## REQUIRED ACTION
In your copy, leave out the pictures and reproduce the listing below exactly.

## INFORMATION PROVIDED
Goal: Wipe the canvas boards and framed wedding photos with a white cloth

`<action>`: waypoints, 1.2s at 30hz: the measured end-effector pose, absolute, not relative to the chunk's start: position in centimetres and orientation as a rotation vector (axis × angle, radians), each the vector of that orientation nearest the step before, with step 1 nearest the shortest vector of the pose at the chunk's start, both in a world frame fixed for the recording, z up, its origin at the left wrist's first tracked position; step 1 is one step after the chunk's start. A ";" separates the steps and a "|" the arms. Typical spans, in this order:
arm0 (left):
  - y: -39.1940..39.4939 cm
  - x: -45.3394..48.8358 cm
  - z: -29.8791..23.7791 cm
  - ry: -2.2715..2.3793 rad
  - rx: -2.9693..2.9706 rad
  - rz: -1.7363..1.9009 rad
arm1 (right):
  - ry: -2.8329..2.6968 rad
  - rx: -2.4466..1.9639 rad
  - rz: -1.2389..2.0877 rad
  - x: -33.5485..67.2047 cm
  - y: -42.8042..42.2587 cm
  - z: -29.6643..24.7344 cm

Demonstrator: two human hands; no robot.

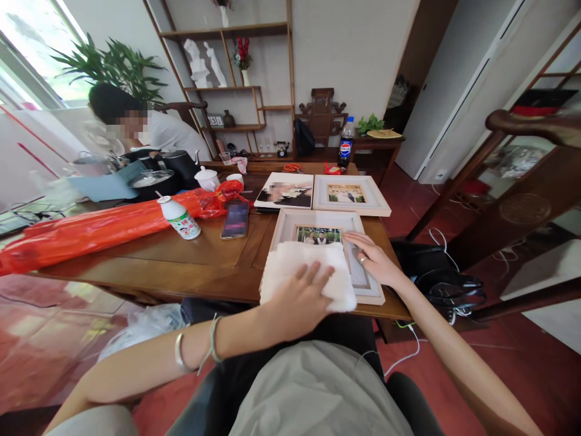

## WRITTEN SOLUTION
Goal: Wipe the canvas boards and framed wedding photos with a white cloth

`<action>`: waypoints, 1.2s at 30hz: the measured end-effector pose, absolute, not relative to the chunk's start: position in centimetres and orientation as a rotation vector (axis × angle, radians), each the vector of that orientation nearest the step before, with step 1 nearest the shortest vector of the pose at the chunk's start, both in a world frame fixed for the recording, z up, its origin at the left wrist's first tracked position; step 1 is one step after the chunk's start. A ";" separates the steps and a "|" the arms. Typical spans, in this order:
arm0 (left):
  - y: -39.1940..39.4939 cm
  - x: -45.3394..48.8358 cm
  - z: -29.8791..23.7791 cm
  - ry: -2.2715..2.3793 rad
  - rx: -2.9693..2.9706 rad
  - rz: -1.7363..1.9009 rad
arm1 (right):
  - ry: -2.8329..2.6968 rad
  - rx: -2.4466..1.9639 rad
  - rz: -1.2389..2.0877 rad
  - x: -33.5485..67.2047 cm
  - y: -42.8042..42.2587 cm
  - z: -29.6643..24.7344 cm

Demonstrator: two human hands; no robot.

The work on the exercise is done.